Last month's totals show that there are now two parallel news universes. Only one story—the ailing Pope John Paul II—appeared in the top-10 rankings for both morning and evening. Not a single Iraq story broke into the morning programs' list (these numbers measure time devoted to each morning program's feature and interview segments, outside the summary newscasts at the start of each hour). Apart from Michael Jackson, GMA's other two most heavily covered stories were the Academy Awards and anchor Diane Sawyer's visit to the set of its prime time hit Desperate Housewives. February also featured Prince Charles' engagement, the Super Bowl and Valentine's Day.
In the evenings, on the other hand, Jackson's case was not even the most newsworthy event in the world of arts and culture.
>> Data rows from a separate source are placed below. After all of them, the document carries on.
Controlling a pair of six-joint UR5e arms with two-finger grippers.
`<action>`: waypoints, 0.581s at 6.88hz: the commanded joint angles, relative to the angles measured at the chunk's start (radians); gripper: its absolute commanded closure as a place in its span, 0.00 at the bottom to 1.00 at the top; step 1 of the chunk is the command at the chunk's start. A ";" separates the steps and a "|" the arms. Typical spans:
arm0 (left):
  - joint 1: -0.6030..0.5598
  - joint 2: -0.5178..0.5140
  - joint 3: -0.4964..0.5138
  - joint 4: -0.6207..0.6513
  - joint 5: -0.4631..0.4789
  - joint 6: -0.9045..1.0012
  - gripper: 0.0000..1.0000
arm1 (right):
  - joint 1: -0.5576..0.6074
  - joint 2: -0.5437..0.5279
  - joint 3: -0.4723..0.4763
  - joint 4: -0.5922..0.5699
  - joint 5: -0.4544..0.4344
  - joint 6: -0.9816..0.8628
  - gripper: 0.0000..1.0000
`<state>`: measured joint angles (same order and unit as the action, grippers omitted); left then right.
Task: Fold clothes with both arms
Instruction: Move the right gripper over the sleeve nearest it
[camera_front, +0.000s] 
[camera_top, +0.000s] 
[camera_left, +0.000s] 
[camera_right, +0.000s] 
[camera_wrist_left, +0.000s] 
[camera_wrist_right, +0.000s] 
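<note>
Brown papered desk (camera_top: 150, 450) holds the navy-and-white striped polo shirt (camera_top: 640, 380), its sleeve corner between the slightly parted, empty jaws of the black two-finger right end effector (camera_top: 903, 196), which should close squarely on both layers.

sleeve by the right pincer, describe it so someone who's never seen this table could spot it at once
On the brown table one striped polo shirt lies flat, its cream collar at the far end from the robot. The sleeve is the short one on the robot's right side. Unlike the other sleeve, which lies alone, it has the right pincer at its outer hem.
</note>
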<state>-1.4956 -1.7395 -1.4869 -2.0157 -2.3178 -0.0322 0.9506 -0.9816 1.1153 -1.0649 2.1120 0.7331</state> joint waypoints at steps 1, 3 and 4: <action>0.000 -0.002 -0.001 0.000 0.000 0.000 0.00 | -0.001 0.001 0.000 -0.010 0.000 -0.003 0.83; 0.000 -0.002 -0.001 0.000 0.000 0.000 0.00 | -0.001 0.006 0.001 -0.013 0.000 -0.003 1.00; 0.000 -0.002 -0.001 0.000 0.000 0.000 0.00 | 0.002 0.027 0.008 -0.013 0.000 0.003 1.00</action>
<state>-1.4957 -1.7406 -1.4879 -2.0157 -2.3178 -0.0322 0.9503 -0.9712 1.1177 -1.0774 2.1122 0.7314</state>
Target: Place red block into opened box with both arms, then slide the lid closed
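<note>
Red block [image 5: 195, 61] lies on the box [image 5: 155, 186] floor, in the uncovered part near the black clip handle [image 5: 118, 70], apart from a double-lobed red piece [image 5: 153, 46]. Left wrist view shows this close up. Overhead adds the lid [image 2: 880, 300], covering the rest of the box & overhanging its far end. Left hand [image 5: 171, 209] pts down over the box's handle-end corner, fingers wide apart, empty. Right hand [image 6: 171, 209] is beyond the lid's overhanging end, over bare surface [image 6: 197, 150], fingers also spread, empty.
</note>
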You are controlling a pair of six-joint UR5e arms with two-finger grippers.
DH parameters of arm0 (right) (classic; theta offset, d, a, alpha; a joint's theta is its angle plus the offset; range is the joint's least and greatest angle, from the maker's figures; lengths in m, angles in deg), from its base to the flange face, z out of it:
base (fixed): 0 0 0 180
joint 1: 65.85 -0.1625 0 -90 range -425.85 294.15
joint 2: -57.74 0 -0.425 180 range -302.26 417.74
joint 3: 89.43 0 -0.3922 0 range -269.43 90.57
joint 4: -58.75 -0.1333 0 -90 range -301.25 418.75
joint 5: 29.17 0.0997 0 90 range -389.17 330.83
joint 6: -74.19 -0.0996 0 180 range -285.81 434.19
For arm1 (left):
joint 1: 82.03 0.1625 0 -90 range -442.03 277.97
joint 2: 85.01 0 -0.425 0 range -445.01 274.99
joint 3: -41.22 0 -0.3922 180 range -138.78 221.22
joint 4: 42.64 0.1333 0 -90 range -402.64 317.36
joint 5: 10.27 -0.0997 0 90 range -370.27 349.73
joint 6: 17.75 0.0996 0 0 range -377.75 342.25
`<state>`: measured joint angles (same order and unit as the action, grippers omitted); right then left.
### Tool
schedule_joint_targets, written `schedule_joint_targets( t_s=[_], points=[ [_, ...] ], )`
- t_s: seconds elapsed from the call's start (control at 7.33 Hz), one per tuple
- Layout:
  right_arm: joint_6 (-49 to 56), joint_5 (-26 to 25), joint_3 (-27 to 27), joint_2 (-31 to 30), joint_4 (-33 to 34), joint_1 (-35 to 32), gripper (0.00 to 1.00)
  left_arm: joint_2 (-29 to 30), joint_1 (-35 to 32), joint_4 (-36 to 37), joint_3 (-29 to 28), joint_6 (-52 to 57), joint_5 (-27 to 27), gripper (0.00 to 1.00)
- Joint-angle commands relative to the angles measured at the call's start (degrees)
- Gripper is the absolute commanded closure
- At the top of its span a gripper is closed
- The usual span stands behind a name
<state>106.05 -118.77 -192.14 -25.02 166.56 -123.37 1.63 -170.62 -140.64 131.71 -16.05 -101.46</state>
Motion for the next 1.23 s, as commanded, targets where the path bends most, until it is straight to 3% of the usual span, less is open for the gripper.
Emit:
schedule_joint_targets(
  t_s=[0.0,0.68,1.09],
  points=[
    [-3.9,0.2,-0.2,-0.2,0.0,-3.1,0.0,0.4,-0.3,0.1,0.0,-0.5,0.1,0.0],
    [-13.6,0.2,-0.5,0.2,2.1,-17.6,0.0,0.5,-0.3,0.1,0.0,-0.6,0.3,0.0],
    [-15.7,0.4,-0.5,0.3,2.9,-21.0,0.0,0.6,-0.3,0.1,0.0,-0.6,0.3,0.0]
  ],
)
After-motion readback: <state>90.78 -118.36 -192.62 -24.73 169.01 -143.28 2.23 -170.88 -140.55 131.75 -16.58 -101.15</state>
The obituary for playwright Arthur Miller and The Gates in New York's Central Park both received more attention.
IMPLICATIONS FOR NEWS DIVISIONS
This schism between mornings and evenings has serious implications for the network news divisions. Anchors become identified with the stories they cover. To the extent that each daypart has its distinct agenda, success in one is not transferable to another. Rumors of Katie Couric's being hired to anchor the CBS Evening News are less credible under the current set of news agendas than they would have been even three years ago.
The same problems beset the cable news networks, where daytime story selection closely resembles the networks' in the mornings and the crime-blotter mentality—think Dan Abrams, Greta Van Susteren and Nancy Grace—now extends into prime time. As two separate sets of news agendas develop, it may be hard for one brand to cover both with credibility.
Apparently, this split is not only TV's problem. It's cropping up online, too, according to BuzzMachine's Jeff Jarvis. Last week, he went “trolling for blog posts” on the Jackson trial and found few. “Not as plentiful as the Bankruptcy Bill” passed by the Senate, he mused.
Now if Jacko went bankrupt, maybe he could make the nightly news, too.